• **Problem description**: Output the data word for word, dropping every image.

◇ ◇ ◇ ◇

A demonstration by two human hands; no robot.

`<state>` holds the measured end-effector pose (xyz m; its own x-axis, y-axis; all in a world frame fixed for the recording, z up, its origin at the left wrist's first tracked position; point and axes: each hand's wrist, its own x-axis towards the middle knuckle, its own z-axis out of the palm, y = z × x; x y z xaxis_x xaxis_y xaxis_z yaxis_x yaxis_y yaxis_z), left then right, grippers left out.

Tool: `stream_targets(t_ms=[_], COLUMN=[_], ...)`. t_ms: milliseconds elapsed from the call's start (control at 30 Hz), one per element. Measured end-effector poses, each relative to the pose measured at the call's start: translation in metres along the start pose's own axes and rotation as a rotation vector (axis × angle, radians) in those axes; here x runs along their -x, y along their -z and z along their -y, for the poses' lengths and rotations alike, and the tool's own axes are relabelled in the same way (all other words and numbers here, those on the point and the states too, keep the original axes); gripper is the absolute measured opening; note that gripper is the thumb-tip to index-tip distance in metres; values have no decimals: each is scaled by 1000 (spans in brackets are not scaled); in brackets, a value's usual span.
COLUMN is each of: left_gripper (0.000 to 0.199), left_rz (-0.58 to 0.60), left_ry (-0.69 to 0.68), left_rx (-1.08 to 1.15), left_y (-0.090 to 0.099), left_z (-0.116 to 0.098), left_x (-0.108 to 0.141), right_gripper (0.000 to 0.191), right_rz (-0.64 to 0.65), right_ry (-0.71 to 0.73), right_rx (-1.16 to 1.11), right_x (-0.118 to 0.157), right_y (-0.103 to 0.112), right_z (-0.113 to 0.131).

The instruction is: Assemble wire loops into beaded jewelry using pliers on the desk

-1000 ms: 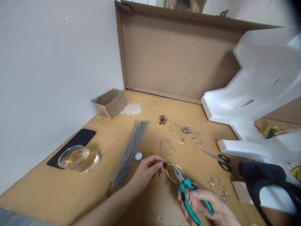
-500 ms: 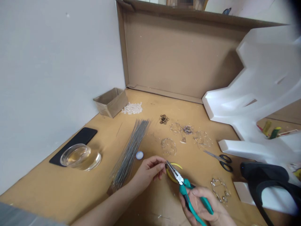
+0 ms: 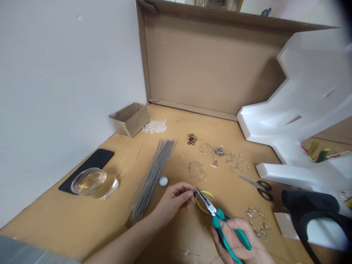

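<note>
My right hand [image 3: 236,238] is closed around the green handles of long-nose pliers [image 3: 212,210], whose jaws point up and to the left. Thumb and fingers of my left hand [image 3: 178,197] are pinched together right at the jaw tips; whatever they hold is too small and hidden to name. A yellow curved piece [image 3: 202,206] lies on the table behind the jaws. Left of my left hand are a bundle of thin grey wires [image 3: 154,176] and a small round blue-rimmed cap [image 3: 163,181]. Beyond the pliers lies a loop of thin silvery wire [image 3: 197,171].
Black scissors [image 3: 260,187] and a beaded wire bracelet [image 3: 258,222] lie to the right, near white foam [image 3: 275,170]. Black rings [image 3: 192,139], clear beads [image 3: 155,126] and a cardboard box [image 3: 130,121] are farther back. A clear dish [image 3: 95,183] rests partly on a black phone [image 3: 85,170].
The pliers and my right hand have shifted very slightly to the right. My left hand stays in the same pinch beside the jaw tips.
</note>
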<state>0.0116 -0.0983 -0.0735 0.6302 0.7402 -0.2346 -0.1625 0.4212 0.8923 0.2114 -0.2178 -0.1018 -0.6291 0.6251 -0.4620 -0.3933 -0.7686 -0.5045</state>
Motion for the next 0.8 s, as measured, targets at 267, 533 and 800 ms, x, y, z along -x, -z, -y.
stream_targets(t_ms=[267,533,800], left_gripper=[33,31,29], left_rz=[-14,-8,3], left_ry=[18,-1,-62], left_rx=[12,15,0], left_y=[0,1,2], left_z=[2,3,3], left_x=[0,-1,1], right_gripper=[45,55,40], right_rz=[153,78,23], right_ry=[-5,96,238], right_rx=[-142,-53,93], right_x=[-8,-5,1], right_y=[8,-4,-13], right_z=[-6,-4,2])
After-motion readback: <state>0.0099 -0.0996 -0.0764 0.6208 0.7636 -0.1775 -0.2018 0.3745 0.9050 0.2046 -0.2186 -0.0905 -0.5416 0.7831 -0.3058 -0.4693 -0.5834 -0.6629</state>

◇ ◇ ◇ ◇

• **Task result**:
A demonstration by two human hands; no robot.

`<state>` holds the measured end-effector pose (xyz m; its own x-axis, y-axis; all in a world frame fixed for the recording, z up, its origin at the left wrist's first tracked position; point and axes: each hand's wrist, its own x-axis towards the middle knuckle, its own z-axis out of the palm, y = z × x; x y z xaxis_x xaxis_y xaxis_z yaxis_x yaxis_y yaxis_z), left then right, grippers left out.

Tool: `stream_targets(t_ms=[_], COLUMN=[_], ...)`. t_ms: milliseconds elapsed from the call's start (control at 30 Hz), one per element. Measured end-effector poses, each relative to the pose measured at the call's start: translation in metres along the start pose's own axes and rotation as a rotation vector (axis × angle, radians) in those axes; here x runs along their -x, y along their -z and z along their -y, for the poses' lengths and rotations alike, and the tool's own axes are relabelled in the same way (all other words and numbers here, those on the point and the states too, keep the original axes); gripper is the absolute measured opening; note that gripper is the thumb-tip to index-tip distance in metres; values have no decimals: each is scaled by 1000 (spans in brackets are not scaled); in brackets, a value's usual span.
COLUMN is each of: left_gripper (0.000 to 0.199), left_rz (-0.58 to 0.60), left_ry (-0.69 to 0.68), left_rx (-1.08 to 1.15), left_y (-0.090 to 0.099), left_z (-0.116 to 0.098), left_x (-0.108 to 0.141), right_gripper (0.000 to 0.191), right_rz (-0.64 to 0.65), right_ry (-0.71 to 0.73), right_rx (-1.16 to 1.11), right_x (-0.118 to 0.157), right_y (-0.103 to 0.112), right_z (-0.113 to 0.131).

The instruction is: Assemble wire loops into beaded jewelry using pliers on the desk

-1000 ms: 
-500 ms: 
+0 ms: 

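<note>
My right hand [image 3: 236,238] is closed around the green handles of long-nose pliers [image 3: 212,210], whose jaws point up and to the left. Thumb and fingers of my left hand [image 3: 178,197] are pinched together right at the jaw tips; whatever they hold is too small and hidden to name. A yellow curved piece [image 3: 202,206] lies on the table behind the jaws. Left of my left hand are a bundle of thin grey wires [image 3: 154,176] and a small round blue-rimmed cap [image 3: 163,181]. Beyond the pliers lies a loop of thin silvery wire [image 3: 197,171].
Black scissors [image 3: 260,187] and a beaded wire bracelet [image 3: 258,222] lie to the right, near white foam [image 3: 275,170]. Black rings [image 3: 192,139], clear beads [image 3: 155,126] and a cardboard box [image 3: 130,121] are farther back. A clear dish [image 3: 95,183] rests partly on a black phone [image 3: 85,170].
The pliers and my right hand have shifted very slightly to the right. My left hand stays in the same pinch beside the jaw tips.
</note>
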<state>0.0116 -0.0983 -0.0735 0.6302 0.7402 -0.2346 -0.1625 0.4212 0.8923 0.2114 -0.2178 -0.1018 -0.6291 0.6251 -0.4620 -0.3933 -0.7686 -0.5045</state>
Motion for the next 0.8 s, as measured, targets at 267, 533 and 800 ms, x, y, z along -x, -z, -y.
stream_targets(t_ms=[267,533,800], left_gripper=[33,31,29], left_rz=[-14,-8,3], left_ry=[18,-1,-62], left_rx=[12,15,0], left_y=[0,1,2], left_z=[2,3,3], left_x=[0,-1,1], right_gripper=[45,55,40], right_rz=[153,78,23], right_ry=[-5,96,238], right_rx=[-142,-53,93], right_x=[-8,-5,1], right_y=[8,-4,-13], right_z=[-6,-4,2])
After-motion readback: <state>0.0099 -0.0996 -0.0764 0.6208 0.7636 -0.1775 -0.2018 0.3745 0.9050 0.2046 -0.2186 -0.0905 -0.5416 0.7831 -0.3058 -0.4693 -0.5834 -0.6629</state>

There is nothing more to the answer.